Inspection carried out on 17 January 2019

During a routine inspection

We carried out an announced comprehensive follow-up inspection on 17 January 2019 to ask the service the following key questions; Are services safe, effective, caring, responsive and well-led?

Our findings were:

Are services safe?

We found that this service was providing safe care in accordance with the relevant regulations.

Are services effective?

We found that this service was providing effective care in accordance with the relevant regulations.

Are services caring?

We found that this service was providing caring services in accordance with the relevant regulations.

Are services responsive?

We found that this service was providing responsive care in accordance with the relevant regulations.

Are services well-led?

We found that this service was providing well-led care in accordance with the relevant regulations.

We carried out this inspection under Section 60 of the Health and Social Care Act 2008 as part of our regulatory functions.
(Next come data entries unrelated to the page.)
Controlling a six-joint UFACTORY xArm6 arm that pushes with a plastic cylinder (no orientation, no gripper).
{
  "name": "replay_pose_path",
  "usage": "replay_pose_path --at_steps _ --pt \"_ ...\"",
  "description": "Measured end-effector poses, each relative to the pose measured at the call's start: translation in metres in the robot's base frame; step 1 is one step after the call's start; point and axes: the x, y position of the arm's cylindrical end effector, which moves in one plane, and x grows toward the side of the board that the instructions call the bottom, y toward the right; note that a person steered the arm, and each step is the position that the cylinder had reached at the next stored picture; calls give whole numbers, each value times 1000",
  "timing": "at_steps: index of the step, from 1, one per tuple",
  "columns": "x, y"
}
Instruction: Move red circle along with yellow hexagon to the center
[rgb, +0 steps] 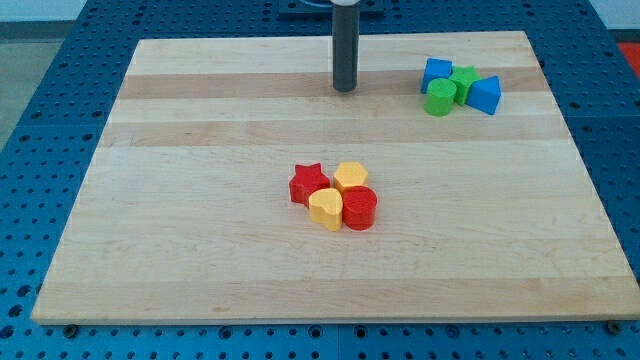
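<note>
Camera view, red star touching yellow hexagon, red circle

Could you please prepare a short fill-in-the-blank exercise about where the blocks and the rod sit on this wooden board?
1. The red cylinder block touches the yellow hexagon block near the board's ____.
2. The red ____ block sits at the view's left of that cluster, beside the yellow heart-shaped block.
3. My tip stands near the view's ____ edge, apart from every block.
4. The blue and ____ blocks cluster at the view's upper right.

Missing words: centre; star; top; green
</note>
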Motion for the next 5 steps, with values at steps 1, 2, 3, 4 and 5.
replay_pose_path --at_steps 1,2,3,4,5 --pt "31 7" --pt "66 33" --pt "96 81" --pt "136 99" --pt "193 99"
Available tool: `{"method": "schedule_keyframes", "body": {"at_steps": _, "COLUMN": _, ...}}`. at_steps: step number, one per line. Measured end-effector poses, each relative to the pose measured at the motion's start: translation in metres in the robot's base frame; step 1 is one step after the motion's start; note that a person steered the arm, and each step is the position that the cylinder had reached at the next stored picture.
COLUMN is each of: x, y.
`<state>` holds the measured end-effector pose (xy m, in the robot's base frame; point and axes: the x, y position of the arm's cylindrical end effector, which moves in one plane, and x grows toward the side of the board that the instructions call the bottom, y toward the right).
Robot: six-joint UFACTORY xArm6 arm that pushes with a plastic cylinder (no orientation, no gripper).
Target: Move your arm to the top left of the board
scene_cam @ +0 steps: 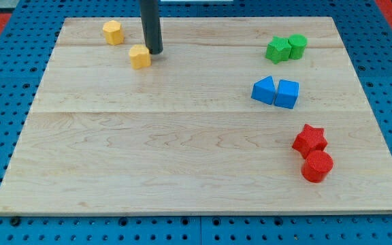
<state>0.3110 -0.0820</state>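
We have no claw: my tip touches the near yellow block, holding nothing. We should skirt both yellows, the hexagon too, heading for the board corner.

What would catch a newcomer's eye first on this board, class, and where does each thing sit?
The dark rod comes down from the view's top, and my tip sits just right of a yellow block, with a second yellow block nearer the top-left corner. Down the view's right side sit three colour pairs: green blocks at the top, blue blocks in the middle, and a red star with a red cylinder lowest.
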Motion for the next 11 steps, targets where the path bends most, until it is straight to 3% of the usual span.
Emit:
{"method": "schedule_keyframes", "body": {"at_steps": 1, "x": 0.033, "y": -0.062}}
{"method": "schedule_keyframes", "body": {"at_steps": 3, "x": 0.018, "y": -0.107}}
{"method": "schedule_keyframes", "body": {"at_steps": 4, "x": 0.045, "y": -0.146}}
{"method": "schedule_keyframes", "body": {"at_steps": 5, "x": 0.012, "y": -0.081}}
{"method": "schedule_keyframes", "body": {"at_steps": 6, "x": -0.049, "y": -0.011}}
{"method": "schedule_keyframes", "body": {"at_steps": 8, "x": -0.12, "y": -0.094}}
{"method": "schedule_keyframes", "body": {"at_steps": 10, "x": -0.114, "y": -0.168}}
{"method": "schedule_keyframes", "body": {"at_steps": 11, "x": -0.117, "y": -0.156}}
This inspection was planned to check whether the service was meeting the legal requirements and regulations associated with the Health and Social Care Act 2008, in respect of issues we found at the previous inspection.
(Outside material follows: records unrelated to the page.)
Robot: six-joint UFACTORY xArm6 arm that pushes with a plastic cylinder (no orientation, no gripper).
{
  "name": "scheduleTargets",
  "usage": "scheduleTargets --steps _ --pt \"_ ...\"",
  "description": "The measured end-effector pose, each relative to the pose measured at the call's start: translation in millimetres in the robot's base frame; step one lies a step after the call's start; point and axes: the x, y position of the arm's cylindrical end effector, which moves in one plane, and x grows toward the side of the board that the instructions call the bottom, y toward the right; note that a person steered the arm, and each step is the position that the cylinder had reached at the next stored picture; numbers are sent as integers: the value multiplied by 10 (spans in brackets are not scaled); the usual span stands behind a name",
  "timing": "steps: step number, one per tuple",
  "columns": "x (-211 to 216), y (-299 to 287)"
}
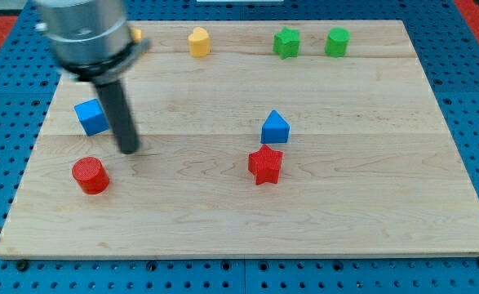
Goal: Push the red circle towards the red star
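Upright, red circle (90,175) sits below-left of my tip (129,150).

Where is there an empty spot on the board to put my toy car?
The widest bare patch is the view's right side, below the two green blocks and right of the red star. The strip along the view's bottom edge is free too. It is crowded on the view's left, where my tip sits between the blue cube and red circle.

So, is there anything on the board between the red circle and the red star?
No. In the camera view the board between the red circle and the red star is bare wood. My tip stands above and right of the circle, off that line.
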Motion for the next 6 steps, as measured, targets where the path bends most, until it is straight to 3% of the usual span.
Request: scheduleTargets --steps 1,2,3,4,5,6 --pt "150 -734" --pt "935 -144" --pt "743 -120" --pt "836 -815" --pt "377 -857" --pt "420 6"
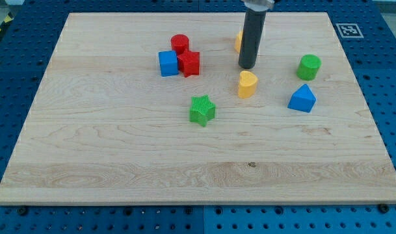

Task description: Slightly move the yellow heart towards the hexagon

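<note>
- Wooden board (119,175): near half bare; a fiducial tag (349,30) sits on its far right corner.
- Green star (202,110): nearest block, a little left of centre, apart from all others.
- Blue triangular block (302,99): on the right, near side of the green cylinder (309,67), the two apart.
- Yellow heart (248,84): right of centre, between the green star and the blue triangular block, touching neither.
- My tip (247,67): end of the dark rod, just beyond the yellow heart on its far side; very close to it, contact cannot be confirmed. It is a plain rod with nothing to open or close, and it holds nothing.
- Yellow block (238,41): far side of the rod, mostly hidden behind it; shape cannot be made out, possibly the hexagon.
- Left cluster, far half: blue cube (167,63) touching red cube (189,63) on its right; red cylinder (179,43) just behind them.
</note>
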### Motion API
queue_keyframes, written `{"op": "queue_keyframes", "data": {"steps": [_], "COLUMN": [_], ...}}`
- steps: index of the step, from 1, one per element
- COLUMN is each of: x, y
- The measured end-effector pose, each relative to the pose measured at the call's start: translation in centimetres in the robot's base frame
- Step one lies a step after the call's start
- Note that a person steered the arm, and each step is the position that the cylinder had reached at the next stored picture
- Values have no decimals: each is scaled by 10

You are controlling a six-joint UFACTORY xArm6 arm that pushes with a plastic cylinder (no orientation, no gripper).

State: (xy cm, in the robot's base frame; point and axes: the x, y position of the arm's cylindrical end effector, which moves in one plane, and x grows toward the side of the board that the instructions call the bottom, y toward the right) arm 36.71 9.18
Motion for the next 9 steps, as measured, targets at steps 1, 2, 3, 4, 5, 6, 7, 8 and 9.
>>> {"op": "queue_keyframes", "data": {"steps": [1, 2, 3, 4, 5, 6, 7, 8, 9], "x": [21, 22, 33, 78, 84, 63, 47, 47, 47], "y": [-11, -50, -76, -54, -12, 17, 20, 19, 17]}}
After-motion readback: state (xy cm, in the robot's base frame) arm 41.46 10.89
CQC inspected the service on 18 October 2018 and as a result asked the provider to make improvements regarding the following issues: there were no policies for safeguarding of vulnerable children and adults, or infection prevention and control; not all staff had received up to date safeguarding training and no guidance or training had been given to identify the signs of sepsis and to inform staff of appropriate action to take in cases where sepsis was suspected; There were no risk assessments in respect of general health and safety at the premises, staff workstations and emergency medicines; no adequate infection prevention and control protocols and no adequate infection prevention and control audit had been undertaken within the last 12 months; there was no written guidance on sharps injuries; patients were not informed of the availability of chaperones; there was no locum handbook, to provide locums with information about the service and its policies and procedures; there was limited evidence of quality improvement activities within the last 12 months, such as clinical audits; there was a lack of systems in place to monitor and improve the quality and safety of the services or to identify and mitigate risks to people’s health safety and welfare; administrative staff had not received appraisals for several years; the provider had not established a full range of written governance policies or consistently reviewed and updated its existing policies; there was no business continuity plan in place.
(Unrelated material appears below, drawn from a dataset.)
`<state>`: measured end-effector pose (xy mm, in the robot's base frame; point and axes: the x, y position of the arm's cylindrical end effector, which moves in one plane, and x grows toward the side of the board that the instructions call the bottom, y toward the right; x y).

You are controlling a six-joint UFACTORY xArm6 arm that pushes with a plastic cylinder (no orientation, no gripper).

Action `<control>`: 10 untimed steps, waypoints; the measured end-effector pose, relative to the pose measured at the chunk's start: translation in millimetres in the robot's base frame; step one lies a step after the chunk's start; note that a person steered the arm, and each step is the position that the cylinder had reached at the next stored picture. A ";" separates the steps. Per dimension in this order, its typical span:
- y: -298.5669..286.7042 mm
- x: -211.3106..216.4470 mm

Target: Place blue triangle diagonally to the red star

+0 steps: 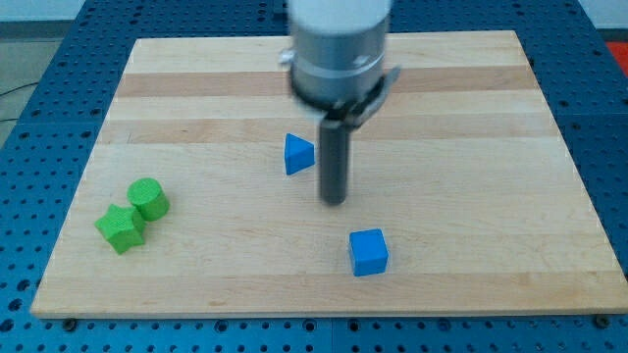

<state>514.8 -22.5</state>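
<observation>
A blue triangle lies near the middle of the wooden board. My tip rests on the board just to the right of and a little below the triangle, a small gap apart from it. No red star shows in the view. The arm's grey body hides part of the board at the view's top centre.
A blue cube sits below and to the right of my tip. A green cylinder and a green star touch each other at the view's lower left. The board lies on a blue perforated table.
</observation>
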 end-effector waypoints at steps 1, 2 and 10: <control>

We issued requirement notices for breaches of regulations 12 and 17 of the Health and Social Care Act 2008 (Regulated Activities) Regulations 2014. We checked these areas as part of this comprehensive inspection and found the service had resolved most issues and was working on those remaining.

Broadgate Spine & Joint Clinic Limited provides private general practice appointments, including blood tests; dietary advice; psychiatric support; flu vaccinations; travel clinic, providing travel vaccinations; sexual health, such as pregnancy and sexually transmitted disease testing; and health screening including cervical and breast cancer screening. Services are provided only to adults, aged over 18 years.

We received feedback from 42 patients using the service. Patients were consistently positive about the service they received, telling us that: they found it easy to access care, all staff treated them with dignity and respect and they felt involved in all decisions about their care.

Our key findings were:

  • The service had implemented appropriate policies for safeguarding of vulnerable adults and children, and all staff had received up-to-date safeguarding training appropriate to their role.
  • Staff understood their responsibilities to manage emergencies and to recognise those in need of urgent medical attention. They knew how to identify and manage patients with severe infections, for example sepsis.
  • Patients received coordinated and person-centred care. Staff referred to, and communicated effectively with, other services when appropriate, for example when referring patients to specialist services.
  • The service had a hearing loop in the reception area to assist patients with a hearing impairment.
  • Waiting times, delays and cancellations were minimal and managed appropriately.
  • We saw no evidence of discrimination when making care and treatment decisions.
  • Leaders at all levels were visible and approachable. They worked closely with staff and others to make sure they prioritised compassionate and inclusive leadership.
  • Leaders were knowledgeable about issues and priorities relating to the quality and future of services. They understood the challenges and were addressing them.

There were areas where the provider could make improvements and should:

  • Revise the practice business continuity plan to ensure it includes all relevant contact details.
  • Display sharps injury guidance in the clinical rooms for the benefit of any staff who may suffer such an injury.
  • Ensure all staff are supported by a programme of regular appraisals.
  • Introduce regular staff meetings and record meetings for the benefit of learning and sharing of decisions and information to all staff.
  • Carry out a suitable premises health and safety risk assessment detailing any issues and rectification needed with review and completion dates.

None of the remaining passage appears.